> _Exercise_
After reading the entries below, report how many lines have the string "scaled" in them, giving the number alone.

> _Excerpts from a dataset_
╔══
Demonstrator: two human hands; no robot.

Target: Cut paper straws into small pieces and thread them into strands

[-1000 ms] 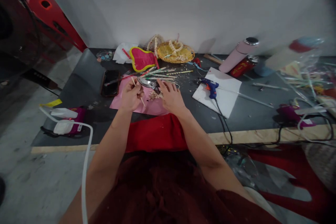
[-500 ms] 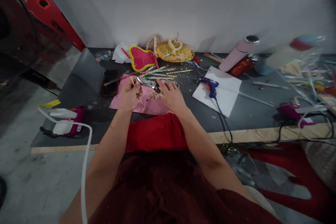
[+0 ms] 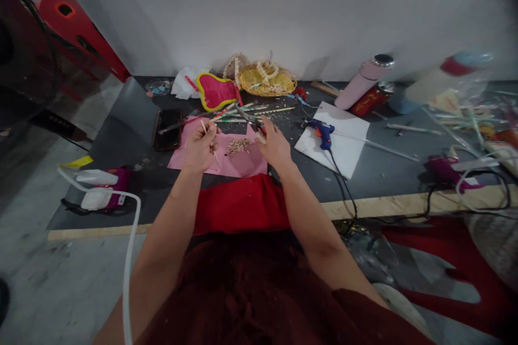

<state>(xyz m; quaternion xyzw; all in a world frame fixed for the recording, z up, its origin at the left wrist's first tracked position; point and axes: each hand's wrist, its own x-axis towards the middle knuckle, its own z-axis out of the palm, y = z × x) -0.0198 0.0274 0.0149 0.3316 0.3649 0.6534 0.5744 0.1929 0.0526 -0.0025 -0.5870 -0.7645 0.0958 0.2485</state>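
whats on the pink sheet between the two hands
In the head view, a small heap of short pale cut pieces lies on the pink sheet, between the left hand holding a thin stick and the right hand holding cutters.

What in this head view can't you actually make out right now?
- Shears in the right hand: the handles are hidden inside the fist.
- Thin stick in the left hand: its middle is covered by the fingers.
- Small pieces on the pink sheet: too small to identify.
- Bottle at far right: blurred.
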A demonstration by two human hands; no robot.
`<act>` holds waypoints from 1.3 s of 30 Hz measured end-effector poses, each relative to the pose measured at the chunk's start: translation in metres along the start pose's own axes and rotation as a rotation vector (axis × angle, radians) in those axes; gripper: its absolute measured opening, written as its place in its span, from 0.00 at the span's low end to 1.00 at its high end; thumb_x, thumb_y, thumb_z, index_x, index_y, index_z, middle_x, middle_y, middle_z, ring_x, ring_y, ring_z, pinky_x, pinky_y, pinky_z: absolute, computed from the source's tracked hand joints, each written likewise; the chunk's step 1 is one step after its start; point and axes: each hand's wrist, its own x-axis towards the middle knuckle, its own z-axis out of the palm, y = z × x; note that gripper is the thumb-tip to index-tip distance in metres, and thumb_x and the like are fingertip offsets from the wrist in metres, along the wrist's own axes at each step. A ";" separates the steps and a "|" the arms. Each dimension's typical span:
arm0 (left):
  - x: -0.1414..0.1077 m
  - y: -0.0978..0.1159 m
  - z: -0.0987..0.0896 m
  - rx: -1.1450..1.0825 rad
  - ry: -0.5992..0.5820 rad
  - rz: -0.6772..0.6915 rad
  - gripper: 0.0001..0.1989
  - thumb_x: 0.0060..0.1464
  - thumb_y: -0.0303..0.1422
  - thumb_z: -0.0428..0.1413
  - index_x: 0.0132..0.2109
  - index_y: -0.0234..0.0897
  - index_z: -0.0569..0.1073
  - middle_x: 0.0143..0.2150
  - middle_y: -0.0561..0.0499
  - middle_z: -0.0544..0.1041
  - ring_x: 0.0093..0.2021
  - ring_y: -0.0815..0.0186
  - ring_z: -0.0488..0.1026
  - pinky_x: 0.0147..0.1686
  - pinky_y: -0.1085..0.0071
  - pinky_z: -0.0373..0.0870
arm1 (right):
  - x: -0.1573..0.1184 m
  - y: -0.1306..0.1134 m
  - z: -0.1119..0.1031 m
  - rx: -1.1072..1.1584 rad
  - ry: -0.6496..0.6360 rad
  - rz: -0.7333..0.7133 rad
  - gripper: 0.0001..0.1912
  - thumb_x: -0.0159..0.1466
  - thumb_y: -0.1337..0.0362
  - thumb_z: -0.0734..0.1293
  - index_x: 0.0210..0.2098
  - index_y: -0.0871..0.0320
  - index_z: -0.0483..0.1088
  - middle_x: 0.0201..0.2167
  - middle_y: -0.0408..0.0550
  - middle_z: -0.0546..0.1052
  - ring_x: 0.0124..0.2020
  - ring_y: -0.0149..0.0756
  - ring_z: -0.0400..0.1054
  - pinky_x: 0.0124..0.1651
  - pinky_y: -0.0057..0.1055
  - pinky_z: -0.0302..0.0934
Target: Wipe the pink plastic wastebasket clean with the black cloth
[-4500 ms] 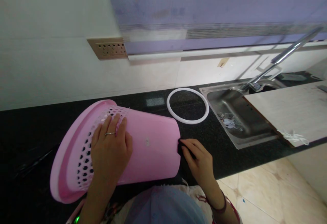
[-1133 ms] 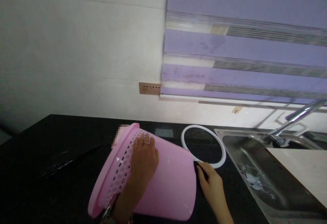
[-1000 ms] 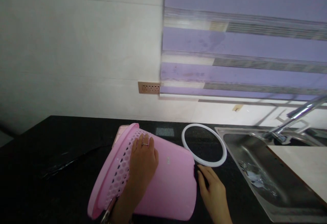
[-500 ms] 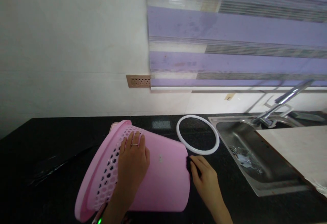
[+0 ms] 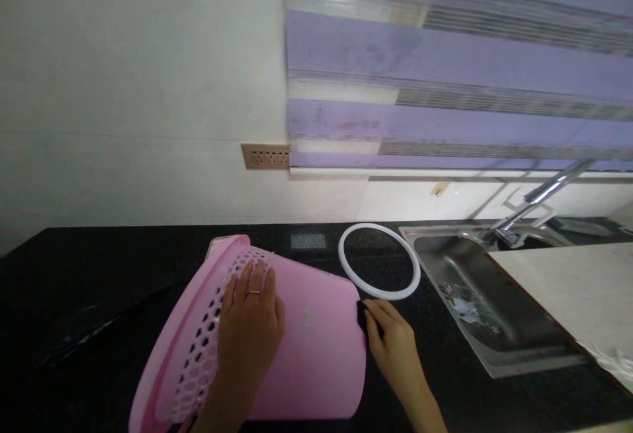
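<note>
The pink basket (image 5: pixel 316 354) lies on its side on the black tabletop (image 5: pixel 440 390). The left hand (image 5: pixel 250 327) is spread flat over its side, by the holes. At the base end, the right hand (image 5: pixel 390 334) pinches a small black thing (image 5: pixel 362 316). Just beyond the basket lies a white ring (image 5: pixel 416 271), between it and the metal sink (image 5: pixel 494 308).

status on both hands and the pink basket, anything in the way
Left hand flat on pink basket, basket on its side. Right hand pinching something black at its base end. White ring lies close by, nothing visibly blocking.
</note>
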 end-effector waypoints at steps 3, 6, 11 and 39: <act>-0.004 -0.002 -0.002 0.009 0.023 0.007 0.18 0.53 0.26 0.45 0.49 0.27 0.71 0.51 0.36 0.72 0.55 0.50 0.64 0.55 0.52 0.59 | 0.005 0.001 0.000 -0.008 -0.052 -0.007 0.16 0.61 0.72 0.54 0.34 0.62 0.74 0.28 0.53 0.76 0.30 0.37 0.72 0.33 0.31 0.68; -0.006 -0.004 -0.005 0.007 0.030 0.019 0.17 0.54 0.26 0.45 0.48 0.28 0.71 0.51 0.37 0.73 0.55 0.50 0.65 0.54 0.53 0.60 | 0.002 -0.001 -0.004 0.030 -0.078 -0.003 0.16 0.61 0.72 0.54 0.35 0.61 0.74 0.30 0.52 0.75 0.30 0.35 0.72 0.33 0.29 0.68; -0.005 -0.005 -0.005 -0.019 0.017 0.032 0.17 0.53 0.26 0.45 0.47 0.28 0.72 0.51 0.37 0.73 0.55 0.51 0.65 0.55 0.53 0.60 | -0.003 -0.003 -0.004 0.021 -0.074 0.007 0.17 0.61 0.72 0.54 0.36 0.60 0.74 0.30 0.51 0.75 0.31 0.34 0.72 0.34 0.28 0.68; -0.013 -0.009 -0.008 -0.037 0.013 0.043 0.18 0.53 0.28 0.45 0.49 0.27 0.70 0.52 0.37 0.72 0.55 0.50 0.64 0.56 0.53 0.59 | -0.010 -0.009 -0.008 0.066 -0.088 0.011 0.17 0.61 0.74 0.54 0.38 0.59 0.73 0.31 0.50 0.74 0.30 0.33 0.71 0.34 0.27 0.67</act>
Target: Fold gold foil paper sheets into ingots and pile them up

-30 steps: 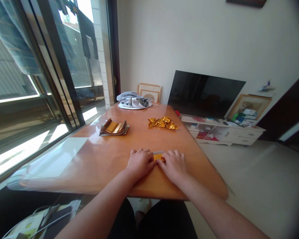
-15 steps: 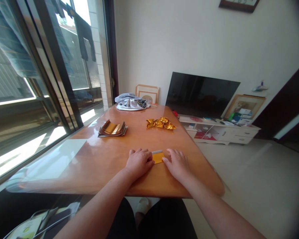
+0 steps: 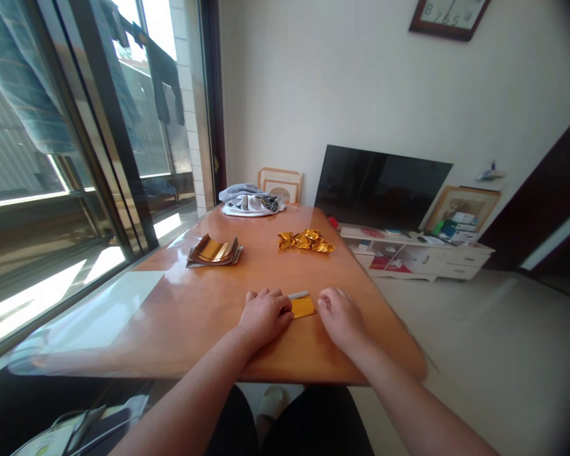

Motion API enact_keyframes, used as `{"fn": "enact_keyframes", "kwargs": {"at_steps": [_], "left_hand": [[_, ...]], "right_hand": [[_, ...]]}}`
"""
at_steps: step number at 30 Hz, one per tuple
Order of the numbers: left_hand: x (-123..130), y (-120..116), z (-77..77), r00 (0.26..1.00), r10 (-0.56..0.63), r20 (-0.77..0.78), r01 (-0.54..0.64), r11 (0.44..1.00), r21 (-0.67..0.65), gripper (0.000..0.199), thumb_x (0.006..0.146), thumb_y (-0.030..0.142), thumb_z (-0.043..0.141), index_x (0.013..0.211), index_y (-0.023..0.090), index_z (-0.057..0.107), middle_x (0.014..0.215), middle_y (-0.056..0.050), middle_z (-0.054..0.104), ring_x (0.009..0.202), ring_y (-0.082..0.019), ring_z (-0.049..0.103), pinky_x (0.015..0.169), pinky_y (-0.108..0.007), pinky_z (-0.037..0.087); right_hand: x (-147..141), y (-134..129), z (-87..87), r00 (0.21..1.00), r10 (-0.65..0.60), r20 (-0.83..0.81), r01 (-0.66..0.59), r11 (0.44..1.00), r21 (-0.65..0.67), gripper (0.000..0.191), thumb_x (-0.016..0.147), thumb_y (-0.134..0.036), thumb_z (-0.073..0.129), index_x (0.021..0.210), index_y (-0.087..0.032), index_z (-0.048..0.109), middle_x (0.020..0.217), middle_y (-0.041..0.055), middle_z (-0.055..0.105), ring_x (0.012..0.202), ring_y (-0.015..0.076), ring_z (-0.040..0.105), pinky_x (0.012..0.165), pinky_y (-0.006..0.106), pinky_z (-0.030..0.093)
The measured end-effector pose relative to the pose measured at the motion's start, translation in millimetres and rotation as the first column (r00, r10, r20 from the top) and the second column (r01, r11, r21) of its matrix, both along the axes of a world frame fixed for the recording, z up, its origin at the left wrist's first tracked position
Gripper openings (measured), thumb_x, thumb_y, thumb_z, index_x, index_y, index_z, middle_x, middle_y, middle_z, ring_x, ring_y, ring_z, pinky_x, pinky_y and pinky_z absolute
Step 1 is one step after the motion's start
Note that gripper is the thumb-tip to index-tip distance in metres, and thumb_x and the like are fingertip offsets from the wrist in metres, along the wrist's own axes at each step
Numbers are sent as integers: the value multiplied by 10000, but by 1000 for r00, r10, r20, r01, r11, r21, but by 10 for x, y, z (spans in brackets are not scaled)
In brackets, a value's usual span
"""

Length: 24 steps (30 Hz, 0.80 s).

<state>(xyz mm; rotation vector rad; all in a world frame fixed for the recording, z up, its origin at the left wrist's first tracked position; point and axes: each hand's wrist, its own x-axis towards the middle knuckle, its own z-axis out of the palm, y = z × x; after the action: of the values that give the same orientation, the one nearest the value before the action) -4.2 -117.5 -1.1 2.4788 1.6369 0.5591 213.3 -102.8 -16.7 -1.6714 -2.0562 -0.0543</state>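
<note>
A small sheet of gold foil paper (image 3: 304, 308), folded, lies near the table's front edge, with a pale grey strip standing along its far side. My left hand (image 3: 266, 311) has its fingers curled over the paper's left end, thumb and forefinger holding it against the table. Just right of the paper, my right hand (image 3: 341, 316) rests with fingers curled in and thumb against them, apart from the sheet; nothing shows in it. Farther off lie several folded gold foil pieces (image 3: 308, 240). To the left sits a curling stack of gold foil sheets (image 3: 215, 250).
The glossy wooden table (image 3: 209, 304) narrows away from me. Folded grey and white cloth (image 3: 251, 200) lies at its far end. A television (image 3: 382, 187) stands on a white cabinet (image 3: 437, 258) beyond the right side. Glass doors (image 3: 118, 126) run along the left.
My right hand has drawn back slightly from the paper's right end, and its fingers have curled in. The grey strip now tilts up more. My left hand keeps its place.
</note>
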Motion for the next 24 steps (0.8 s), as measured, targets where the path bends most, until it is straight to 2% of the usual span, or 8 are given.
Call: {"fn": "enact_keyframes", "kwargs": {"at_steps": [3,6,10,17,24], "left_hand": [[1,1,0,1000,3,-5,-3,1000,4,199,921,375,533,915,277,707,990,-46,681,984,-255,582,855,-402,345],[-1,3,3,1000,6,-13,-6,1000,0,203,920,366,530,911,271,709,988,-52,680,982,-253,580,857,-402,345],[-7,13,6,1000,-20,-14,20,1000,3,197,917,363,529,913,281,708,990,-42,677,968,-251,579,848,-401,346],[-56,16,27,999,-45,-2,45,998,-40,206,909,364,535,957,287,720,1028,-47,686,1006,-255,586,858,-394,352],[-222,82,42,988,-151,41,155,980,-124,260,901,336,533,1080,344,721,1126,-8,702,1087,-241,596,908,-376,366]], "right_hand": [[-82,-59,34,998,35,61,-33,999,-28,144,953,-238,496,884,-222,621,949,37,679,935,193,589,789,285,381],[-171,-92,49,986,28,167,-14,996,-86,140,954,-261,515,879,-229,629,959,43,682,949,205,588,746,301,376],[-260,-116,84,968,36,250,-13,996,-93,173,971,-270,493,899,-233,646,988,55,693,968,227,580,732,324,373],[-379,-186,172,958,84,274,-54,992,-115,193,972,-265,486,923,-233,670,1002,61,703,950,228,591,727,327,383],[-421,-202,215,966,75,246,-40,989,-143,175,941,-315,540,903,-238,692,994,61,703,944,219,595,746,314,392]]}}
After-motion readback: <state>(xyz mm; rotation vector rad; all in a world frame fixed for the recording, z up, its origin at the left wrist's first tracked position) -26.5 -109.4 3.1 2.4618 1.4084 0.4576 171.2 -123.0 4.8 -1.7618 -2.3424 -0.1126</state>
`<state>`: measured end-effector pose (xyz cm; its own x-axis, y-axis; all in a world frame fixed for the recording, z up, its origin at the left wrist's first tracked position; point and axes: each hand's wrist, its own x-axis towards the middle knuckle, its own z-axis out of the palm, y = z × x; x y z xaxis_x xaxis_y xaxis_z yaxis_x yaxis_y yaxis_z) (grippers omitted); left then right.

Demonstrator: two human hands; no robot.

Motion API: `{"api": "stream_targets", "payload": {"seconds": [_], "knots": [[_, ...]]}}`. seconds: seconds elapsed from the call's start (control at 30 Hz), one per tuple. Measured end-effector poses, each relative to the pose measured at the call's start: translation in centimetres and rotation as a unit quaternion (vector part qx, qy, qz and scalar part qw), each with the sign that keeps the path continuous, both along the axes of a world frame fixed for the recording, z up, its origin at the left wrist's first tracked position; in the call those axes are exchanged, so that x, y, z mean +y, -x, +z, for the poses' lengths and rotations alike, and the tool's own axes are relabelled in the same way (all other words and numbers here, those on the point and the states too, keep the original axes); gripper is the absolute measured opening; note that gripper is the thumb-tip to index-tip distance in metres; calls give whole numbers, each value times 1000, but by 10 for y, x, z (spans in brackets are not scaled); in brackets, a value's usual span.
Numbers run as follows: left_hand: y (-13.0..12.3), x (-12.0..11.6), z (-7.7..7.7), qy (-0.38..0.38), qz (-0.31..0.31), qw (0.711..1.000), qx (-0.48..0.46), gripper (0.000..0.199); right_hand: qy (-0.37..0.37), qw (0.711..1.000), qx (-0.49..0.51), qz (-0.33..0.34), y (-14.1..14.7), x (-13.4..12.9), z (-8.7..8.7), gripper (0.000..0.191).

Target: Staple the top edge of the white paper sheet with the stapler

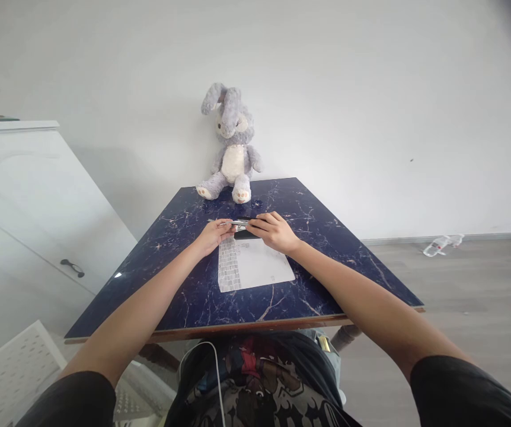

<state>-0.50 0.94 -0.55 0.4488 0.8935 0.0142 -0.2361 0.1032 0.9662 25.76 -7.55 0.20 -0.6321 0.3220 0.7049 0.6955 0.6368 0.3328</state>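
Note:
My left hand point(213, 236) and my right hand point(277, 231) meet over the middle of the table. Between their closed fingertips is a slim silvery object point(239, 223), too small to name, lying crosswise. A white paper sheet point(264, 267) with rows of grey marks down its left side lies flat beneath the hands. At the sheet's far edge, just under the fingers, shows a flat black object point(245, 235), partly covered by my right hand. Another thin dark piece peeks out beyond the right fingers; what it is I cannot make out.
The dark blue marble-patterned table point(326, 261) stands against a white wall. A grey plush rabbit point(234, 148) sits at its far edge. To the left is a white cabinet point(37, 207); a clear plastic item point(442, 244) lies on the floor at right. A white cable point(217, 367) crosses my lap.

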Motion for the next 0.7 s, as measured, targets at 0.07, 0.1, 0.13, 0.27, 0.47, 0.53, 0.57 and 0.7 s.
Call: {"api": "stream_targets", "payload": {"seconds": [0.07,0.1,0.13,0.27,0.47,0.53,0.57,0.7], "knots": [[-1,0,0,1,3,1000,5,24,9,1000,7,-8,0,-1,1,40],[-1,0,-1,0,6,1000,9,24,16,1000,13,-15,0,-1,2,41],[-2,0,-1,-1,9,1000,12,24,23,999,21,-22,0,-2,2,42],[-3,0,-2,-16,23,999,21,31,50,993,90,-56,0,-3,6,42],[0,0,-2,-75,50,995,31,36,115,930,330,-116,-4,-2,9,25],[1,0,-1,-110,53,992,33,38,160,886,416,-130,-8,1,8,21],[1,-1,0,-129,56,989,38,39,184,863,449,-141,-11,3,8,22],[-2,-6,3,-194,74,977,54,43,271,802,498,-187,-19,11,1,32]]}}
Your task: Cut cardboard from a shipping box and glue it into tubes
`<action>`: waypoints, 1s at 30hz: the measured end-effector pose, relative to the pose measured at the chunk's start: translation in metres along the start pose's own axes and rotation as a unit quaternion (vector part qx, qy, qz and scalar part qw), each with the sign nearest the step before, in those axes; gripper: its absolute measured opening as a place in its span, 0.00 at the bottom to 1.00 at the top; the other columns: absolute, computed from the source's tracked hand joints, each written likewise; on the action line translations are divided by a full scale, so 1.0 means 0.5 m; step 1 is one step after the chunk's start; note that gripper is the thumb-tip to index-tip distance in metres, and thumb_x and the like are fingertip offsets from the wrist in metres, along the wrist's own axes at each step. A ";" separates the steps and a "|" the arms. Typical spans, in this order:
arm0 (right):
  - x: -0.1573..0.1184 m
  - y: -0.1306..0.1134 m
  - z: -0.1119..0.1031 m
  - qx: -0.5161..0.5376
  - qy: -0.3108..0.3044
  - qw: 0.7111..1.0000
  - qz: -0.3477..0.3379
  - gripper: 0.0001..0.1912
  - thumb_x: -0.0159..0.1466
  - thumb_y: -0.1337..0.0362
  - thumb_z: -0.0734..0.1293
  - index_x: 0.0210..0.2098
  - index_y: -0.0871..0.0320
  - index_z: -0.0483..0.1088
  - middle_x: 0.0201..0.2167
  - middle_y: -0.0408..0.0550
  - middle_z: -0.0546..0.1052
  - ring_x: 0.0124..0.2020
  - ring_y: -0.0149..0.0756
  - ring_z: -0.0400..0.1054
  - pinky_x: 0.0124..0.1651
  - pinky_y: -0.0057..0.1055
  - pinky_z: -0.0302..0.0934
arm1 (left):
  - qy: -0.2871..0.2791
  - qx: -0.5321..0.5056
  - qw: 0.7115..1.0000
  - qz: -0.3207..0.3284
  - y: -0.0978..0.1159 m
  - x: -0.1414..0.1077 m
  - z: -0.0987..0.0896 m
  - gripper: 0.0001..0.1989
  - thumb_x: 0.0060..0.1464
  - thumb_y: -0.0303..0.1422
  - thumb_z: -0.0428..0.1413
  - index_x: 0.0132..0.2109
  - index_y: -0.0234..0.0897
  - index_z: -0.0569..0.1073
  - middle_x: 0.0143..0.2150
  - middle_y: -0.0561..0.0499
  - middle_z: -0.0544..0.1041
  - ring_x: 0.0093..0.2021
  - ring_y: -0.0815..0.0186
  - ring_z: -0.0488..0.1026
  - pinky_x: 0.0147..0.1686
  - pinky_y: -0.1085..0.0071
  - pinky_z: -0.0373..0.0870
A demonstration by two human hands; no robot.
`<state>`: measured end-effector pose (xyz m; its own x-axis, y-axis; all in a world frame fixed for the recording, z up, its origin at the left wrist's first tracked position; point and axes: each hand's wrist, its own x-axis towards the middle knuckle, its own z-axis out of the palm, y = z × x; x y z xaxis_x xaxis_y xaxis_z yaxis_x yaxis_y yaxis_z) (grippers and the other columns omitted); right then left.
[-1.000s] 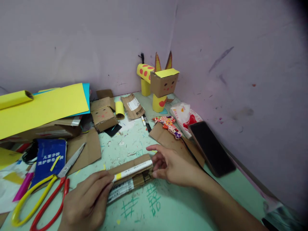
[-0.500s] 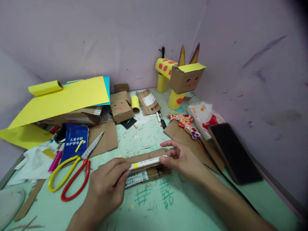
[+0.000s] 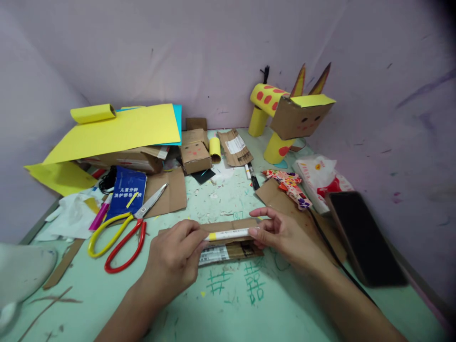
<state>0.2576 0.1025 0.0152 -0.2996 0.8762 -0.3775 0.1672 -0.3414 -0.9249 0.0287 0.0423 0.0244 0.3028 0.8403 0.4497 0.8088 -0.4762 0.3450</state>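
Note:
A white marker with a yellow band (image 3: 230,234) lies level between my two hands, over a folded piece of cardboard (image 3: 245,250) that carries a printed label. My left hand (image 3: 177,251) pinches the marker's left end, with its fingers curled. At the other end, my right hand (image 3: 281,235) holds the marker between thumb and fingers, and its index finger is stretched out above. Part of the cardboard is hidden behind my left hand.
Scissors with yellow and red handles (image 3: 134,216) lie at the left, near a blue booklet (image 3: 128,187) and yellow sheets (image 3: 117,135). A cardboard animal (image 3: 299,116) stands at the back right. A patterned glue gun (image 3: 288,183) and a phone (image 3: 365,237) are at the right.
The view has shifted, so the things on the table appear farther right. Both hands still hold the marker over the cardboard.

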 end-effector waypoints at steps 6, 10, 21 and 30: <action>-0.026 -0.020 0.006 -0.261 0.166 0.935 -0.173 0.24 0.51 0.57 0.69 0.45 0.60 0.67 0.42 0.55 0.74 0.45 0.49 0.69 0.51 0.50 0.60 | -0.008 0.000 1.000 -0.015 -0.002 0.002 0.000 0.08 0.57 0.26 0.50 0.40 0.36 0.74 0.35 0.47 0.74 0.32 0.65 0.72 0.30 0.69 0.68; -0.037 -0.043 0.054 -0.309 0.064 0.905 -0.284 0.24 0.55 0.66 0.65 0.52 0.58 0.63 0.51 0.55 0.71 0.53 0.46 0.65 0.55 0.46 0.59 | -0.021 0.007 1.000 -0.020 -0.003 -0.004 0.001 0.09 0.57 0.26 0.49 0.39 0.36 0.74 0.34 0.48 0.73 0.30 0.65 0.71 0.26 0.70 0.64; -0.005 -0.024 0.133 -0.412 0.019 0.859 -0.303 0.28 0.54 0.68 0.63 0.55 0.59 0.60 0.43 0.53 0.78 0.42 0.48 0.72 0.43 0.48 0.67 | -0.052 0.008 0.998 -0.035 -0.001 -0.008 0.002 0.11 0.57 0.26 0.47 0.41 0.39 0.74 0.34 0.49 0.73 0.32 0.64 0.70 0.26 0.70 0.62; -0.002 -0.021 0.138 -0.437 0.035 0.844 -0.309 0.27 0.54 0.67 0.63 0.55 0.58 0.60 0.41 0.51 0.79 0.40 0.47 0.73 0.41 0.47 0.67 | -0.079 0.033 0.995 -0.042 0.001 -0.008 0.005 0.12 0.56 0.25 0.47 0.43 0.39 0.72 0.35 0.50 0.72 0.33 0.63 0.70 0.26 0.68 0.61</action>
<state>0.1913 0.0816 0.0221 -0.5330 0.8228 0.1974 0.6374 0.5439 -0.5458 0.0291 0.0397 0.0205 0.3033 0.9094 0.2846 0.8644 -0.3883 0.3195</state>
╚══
> _Solution to this task_
2